# DIRECTIONS
Output range, inclusive: from the line containing "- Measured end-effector" to the line containing "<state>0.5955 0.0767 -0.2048". Restate those lines from the data below word for word and only those.
----------------------------------------
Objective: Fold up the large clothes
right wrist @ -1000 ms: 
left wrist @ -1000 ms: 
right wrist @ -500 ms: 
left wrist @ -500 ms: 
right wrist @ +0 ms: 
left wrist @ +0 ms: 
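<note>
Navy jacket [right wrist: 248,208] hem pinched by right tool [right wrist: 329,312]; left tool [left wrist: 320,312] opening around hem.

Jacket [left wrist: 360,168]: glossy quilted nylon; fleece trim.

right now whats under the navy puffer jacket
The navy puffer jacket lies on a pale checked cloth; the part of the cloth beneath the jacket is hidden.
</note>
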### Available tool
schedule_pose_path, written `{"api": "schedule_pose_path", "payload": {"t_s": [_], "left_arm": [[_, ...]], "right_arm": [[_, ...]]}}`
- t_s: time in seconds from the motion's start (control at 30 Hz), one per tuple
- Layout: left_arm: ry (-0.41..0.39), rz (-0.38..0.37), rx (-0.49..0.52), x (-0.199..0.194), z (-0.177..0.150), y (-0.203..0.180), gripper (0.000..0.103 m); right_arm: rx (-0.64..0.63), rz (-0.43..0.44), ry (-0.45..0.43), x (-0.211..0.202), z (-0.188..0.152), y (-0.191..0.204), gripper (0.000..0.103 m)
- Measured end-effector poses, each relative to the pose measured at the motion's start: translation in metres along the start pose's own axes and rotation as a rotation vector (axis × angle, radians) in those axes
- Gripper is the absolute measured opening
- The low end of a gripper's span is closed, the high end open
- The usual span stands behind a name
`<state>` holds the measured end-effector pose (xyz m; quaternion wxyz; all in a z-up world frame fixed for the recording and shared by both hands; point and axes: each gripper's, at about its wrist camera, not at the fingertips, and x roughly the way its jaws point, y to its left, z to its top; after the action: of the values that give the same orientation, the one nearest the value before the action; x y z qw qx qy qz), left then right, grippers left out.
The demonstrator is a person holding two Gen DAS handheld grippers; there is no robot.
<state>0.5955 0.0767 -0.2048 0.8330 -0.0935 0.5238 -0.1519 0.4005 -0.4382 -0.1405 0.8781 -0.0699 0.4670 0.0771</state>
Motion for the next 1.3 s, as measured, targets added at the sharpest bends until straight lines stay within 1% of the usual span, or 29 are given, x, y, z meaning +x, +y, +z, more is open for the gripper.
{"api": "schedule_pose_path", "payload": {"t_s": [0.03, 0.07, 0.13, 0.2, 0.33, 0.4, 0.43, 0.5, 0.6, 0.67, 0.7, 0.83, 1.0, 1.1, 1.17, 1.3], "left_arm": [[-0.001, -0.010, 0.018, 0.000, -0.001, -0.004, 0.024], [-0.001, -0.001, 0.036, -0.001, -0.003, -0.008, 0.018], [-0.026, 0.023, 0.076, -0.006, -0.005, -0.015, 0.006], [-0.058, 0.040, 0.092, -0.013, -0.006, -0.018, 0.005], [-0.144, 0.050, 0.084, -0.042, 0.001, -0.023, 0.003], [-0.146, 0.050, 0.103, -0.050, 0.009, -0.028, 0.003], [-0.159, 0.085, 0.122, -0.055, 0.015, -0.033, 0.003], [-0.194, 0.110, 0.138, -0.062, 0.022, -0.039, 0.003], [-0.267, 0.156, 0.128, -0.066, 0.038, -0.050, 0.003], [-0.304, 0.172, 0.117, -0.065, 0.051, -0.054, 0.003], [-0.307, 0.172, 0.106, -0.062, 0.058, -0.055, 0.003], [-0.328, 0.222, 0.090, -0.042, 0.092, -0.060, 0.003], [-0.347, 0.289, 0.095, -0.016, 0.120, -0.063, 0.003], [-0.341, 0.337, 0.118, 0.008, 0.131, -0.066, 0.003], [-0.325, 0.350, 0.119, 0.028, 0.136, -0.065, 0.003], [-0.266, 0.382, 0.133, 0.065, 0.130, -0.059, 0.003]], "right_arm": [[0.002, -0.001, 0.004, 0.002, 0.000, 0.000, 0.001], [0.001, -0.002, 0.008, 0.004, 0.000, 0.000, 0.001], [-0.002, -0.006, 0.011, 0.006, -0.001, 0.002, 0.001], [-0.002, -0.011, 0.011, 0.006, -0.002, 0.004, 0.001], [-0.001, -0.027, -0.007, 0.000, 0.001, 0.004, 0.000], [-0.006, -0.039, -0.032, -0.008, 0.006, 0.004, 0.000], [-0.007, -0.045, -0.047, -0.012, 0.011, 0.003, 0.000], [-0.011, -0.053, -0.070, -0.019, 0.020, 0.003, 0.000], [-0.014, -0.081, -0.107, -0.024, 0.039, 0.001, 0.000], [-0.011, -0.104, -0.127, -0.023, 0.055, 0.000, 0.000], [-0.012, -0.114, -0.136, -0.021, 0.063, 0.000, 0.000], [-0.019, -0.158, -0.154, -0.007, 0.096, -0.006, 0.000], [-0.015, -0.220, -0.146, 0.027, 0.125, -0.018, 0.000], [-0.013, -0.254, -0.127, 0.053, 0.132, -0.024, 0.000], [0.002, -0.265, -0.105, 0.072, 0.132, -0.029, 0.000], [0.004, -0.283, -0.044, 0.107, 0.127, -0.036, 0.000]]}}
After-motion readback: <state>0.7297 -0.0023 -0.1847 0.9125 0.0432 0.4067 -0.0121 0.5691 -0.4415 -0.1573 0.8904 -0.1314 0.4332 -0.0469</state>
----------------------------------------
# SOLUTION FOR THIS EXERCISE
- Measured end-effector poses, each relative to the pose measured at the motion's start: translation in metres along the start pose's own axes and rotation as a rotation vector (axis × angle, radians) in those axes
- Gripper is the absolute measured opening
- The low end of a gripper's span is closed, the high end open
- The usual span stands behind a name
`<state>` holds the measured end-effector pose (xyz m; quaternion wxyz; all in a z-up world frame fixed for the recording and shared by both hands; point and axes: each gripper's, at about its wrist camera, not at the fingertips, and x roughly the way its jaws point, y to its left, z to its top; after the action: of the values that give the same orientation, the one nearest the value before the action; x y z qw qx qy qz), left then right, grippers left out.
The demonstrator is a person holding two Gen DAS handheld grippers; there is no robot.
<state>0.5955 0.0767 -0.2048 0.8330 -0.0935 0.5238 -0.1519 0.4005 -0.4382 -0.1405 0.8781 -0.0699 0.4670 0.0771</state>

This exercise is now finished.